東美濃を斎藤道三に抑えさせて東美濃から下伊那の小笠原家を支援させる段取りとなったのだ。東美濃を抑えたあとはそこから今川家の三河進出に圧力を掛けることにもなるので織田家にも協力させる。
美濃の東の山間部になるのだが、そこの恵那郡は東濃とも呼ばれて遠山七頭と呼ばれる遠山一族が割拠している。その中でも岩村遠山家、苗木遠山家、明知遠山家が有力で三遠山とも称されていた。
だが遠山家は応仁の乱において土岐家・斎藤家とともに西軍に属しており、1473年に東軍だった松尾小笠原の小笠原家長と木曽家豊に攻められて両家に服属する状態だったりしていた。(諸説あります)
その松尾小笠原家は小笠原貞忠の代の1534年に府中小笠原家の小笠原長棟に攻められ下伊那(飯田市)を追われて甲斐の武田家を頼って落ち延びている。
下伊那の地は今のところ小笠原長時の弟である小笠原信定が松尾城に拠り、鈴岡城にはその家臣の溝口長勝が頑張っている状態だ。
東濃に影響力のあった松尾小笠原家が追われたことで、岩村遠山家の遠山景前は苗木遠山家に弟の遠山正景(正廉)を養子として送り込むなど勢力を拡大していた。
だがそこに美濃斎藤家が尾張の織田家の支援を受けつつ、幕府の命令という大義名分を掲げて攻め込むのだ。史実では斎藤道三は東濃を支配しきれていたわけではないのだが、ここではがっちり支配して貰いましょう。
<キングリムゾン――時が少し先に進みます>
久々利城の久々利頼興や小里城の小里光忠を攻めて中濃から東濃への入口をすでに確保していた斎藤道三は、嫡子の斎藤利尚(義龍)を東濃攻めの大将に任じ、中濃の諸将からなる大軍で遠山一族の割拠する恵那郡に攻め込んだ。

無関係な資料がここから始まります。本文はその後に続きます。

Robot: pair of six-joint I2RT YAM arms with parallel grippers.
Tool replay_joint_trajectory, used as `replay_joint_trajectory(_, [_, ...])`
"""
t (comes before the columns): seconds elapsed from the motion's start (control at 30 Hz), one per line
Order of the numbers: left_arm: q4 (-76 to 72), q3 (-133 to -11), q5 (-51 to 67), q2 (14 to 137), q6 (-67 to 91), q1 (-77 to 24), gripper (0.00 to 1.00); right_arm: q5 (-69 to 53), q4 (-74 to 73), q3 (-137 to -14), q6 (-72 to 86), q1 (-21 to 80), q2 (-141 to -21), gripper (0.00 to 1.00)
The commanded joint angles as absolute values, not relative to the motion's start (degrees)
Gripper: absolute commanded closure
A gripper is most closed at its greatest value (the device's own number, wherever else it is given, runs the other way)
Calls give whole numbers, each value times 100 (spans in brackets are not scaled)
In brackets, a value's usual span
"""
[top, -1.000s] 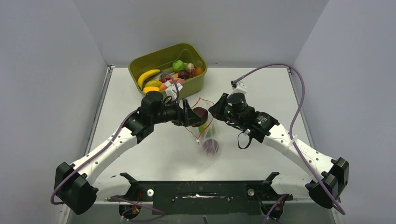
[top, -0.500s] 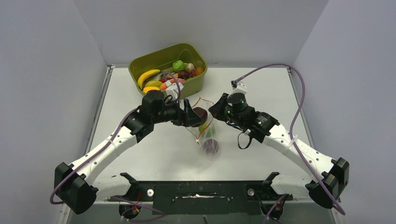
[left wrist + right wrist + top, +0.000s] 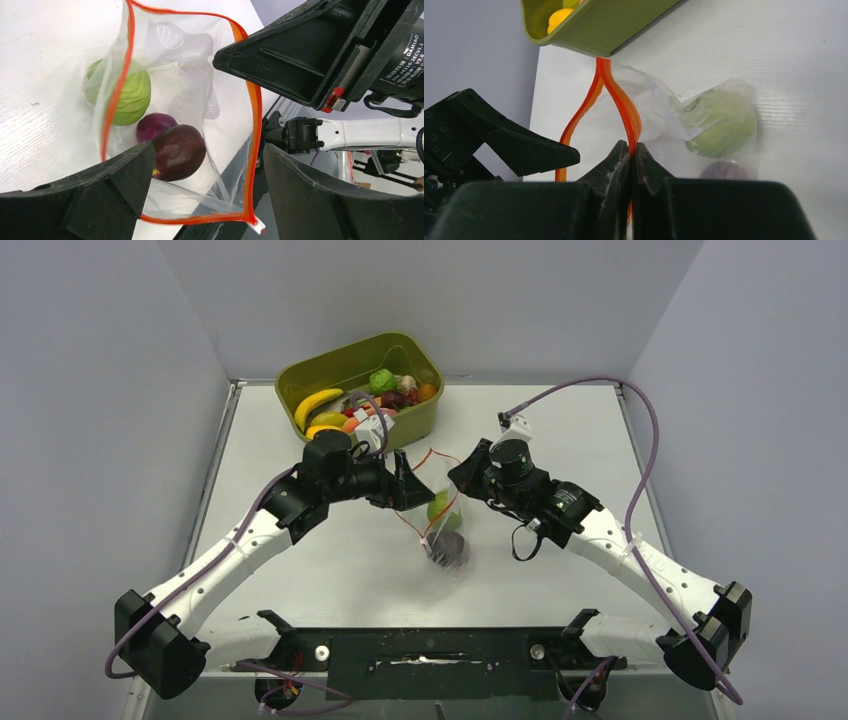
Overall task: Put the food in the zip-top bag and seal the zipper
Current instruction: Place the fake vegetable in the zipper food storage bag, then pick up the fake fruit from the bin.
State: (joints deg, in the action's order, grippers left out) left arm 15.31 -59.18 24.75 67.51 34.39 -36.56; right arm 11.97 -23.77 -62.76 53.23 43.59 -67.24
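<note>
The clear zip-top bag point(image 3: 446, 532) lies mid-table with its mouth open toward the tub. Its red-orange zipper point(image 3: 255, 125) rings the mouth. Inside lie a green toy vegetable point(image 3: 127, 95), a purple one point(image 3: 150, 127) and a dark maroon one point(image 3: 181, 151). My left gripper point(image 3: 410, 488) is open and empty at the bag's mouth, its fingers point(image 3: 105, 195) on either side of the near rim. My right gripper point(image 3: 462, 478) is shut on the zipper strip point(image 3: 616, 92) and holds one side of the rim up. The green food point(image 3: 724, 125) shows through the plastic.
The olive-green tub point(image 3: 420, 420) stands at the back, just behind the bag, with a banana point(image 3: 315, 403) and several other toy foods in it. Its wall point(image 3: 609, 25) is close above the right gripper. Grey walls enclose the table on three sides.
The dark maroon food that was between my left fingers has dropped into the bag. The left gripper is now empty. The right gripper has held still on the rim.
</note>
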Motion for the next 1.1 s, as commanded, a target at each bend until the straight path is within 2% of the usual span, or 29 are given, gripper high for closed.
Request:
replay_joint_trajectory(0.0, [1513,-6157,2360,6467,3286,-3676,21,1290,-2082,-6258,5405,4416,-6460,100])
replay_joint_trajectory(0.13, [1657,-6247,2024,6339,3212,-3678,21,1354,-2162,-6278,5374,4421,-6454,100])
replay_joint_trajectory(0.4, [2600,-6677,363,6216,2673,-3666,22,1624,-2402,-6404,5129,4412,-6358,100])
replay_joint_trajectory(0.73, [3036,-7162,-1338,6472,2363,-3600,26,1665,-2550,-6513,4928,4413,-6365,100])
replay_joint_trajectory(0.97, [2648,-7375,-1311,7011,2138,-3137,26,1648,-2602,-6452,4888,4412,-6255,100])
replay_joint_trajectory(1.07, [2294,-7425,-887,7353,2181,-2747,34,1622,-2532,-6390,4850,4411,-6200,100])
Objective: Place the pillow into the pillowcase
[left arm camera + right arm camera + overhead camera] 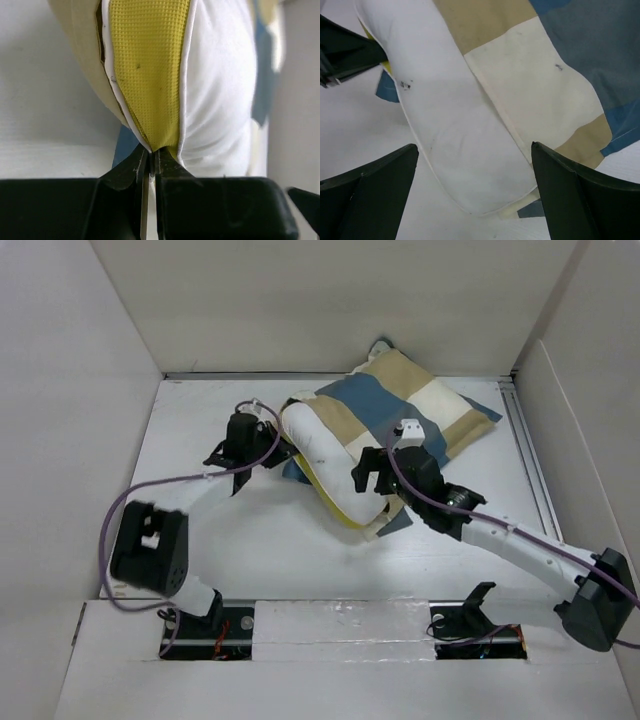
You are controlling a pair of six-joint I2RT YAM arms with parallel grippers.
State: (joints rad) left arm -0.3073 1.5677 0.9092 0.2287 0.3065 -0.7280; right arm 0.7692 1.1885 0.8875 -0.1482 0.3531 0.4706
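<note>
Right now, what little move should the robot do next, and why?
Probably close the open right gripper on the pillowcase edge below it. The left gripper pinches the yellow corner of the pillow, part of which sticks out.

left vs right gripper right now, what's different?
Left gripper is shut, pinching the pillow at its yellow edge; right gripper is open, holding nothing. Left grips at the pillow's side; right sits above its white face. Both are at the end sticking out of the pillowcase.
</note>
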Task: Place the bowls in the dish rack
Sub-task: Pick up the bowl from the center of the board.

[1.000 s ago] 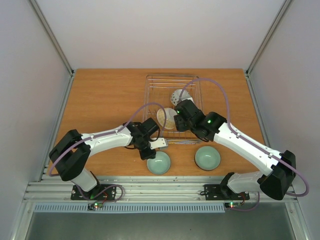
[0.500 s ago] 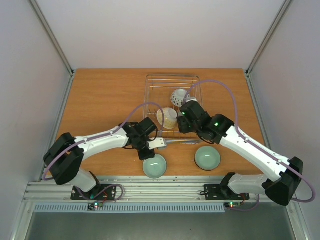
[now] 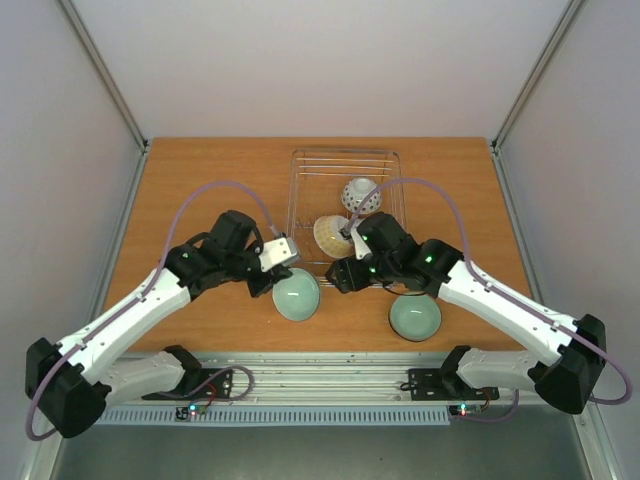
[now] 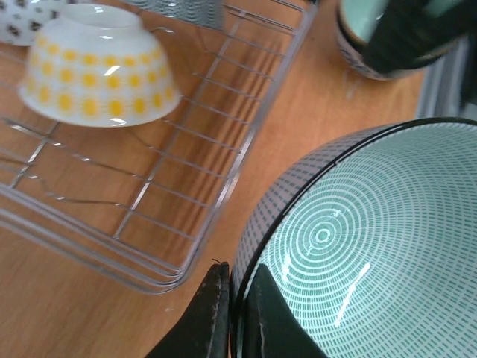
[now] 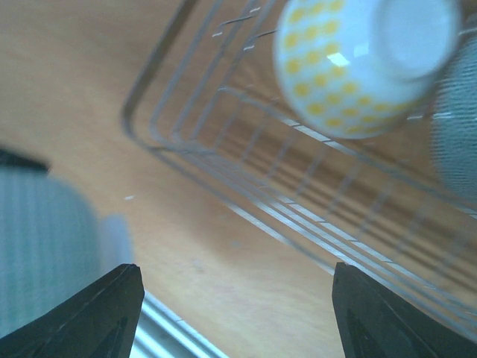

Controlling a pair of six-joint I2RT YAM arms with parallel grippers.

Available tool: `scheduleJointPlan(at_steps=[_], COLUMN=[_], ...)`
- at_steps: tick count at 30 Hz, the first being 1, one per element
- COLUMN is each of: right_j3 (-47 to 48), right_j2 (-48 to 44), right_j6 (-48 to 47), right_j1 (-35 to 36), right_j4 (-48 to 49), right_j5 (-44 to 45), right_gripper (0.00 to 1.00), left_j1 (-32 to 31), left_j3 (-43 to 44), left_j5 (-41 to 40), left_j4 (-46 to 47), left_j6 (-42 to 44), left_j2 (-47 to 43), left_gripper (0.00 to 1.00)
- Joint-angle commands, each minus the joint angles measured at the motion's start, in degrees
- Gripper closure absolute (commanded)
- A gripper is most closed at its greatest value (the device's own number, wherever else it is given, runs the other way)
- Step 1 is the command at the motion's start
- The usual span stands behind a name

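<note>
Figure: the loading step, seen from above and from both wrists. The left fingers (image 3: 272, 282) are pressed together on the rim of a pale green bowl (image 3: 297, 294), one finger inside the wall and one outside; the bowl hangs tilted over the desk (image 3: 200, 180), just beside the near left corner of the dish rack (image 3: 385, 170) and not yet over it. The right fingers (image 3: 338, 273) stand spread and hold nothing; they hover at the rack's near edge, close to the held bowl. Inside the rack sit a yellow-dotted bowl (image 3: 331, 236) and, farther back, a white bowl with dark dots (image 3: 360, 195); a second green bowl (image 3: 414, 317) rests on the desk by the right arm. To do the step well, in my judgement, the held bowl should rise above the wire side before it crosses, since a low path would likely catch the rack's edge; it should head for the bare wires beside the yellow-dotted bowl, keeping apart from the right fingers; the pinch takes only a thin strip of glazed rim, so the carry wants to be slow and steady; the fingers should part only once the wires bear the bowl.
</note>
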Motion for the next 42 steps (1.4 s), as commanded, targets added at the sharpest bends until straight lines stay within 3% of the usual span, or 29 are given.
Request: scheduleJointPlan(at_steps=[1, 9, 15, 27, 38, 42], right_j3=[-2.3, -6.0, -8.1, -11.3, -13.0, -13.4], right_j2=[1.6, 1.6, 1.6, 1.2, 2.0, 1.7], right_j6=[4.8, 9.0, 10.2, 11.3, 14.5, 15.1], right_j1=[0.5, 0.7, 0.9, 1.6, 2.4, 3.0], right_j4=[11.8, 24.6, 27.6, 32.4, 39.2, 40.0], right_j5=[-13.8, -21.8, -22.0, -18.8, -18.6, -18.7], right_gripper=[0.26, 0.2, 0.18, 0.16, 0.16, 0.23], left_j1=[3.3, 9.2, 13.3, 15.7, 15.8, 15.8], left_j3=[-1.1, -1.0, 1.3, 6.6, 5.4, 4.8], left_j5=[0.4, 5.5, 14.4, 25.3, 26.1, 24.3], left_j4=[6.0, 6.4, 3.2, 0.3, 4.1, 5.7], left_j6=[-2.9, -4.3, -3.9, -1.8, -4.1, -4.6], left_j2=[-1.4, 0.4, 2.0, 4.2, 4.1, 3.8], left_gripper=[1.0, 1.0, 0.99, 0.99, 1.0, 1.0])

斎藤利尚の侵攻に明知遠山家の遠山景行が戦わずに降伏したことで形勢は一気に決まってしまった。
岩村城を大軍に包囲されてしまった岩村遠山家の遠山景前は抵抗を試みたものの斎藤家の攻勢に抗し切れず、織田弾正忠家の仲介で数日のうちに降伏開城することとなった。
降伏の条件として遠山景前は隠居することになり、嫡子の遠山景任が岩村遠山家の新しい当主となり美濃斎藤家に臣従した。
苗木遠山家も遠山正景(正廉)が隠居し遠山景武が当主となって美濃斎藤家に同じく臣従している。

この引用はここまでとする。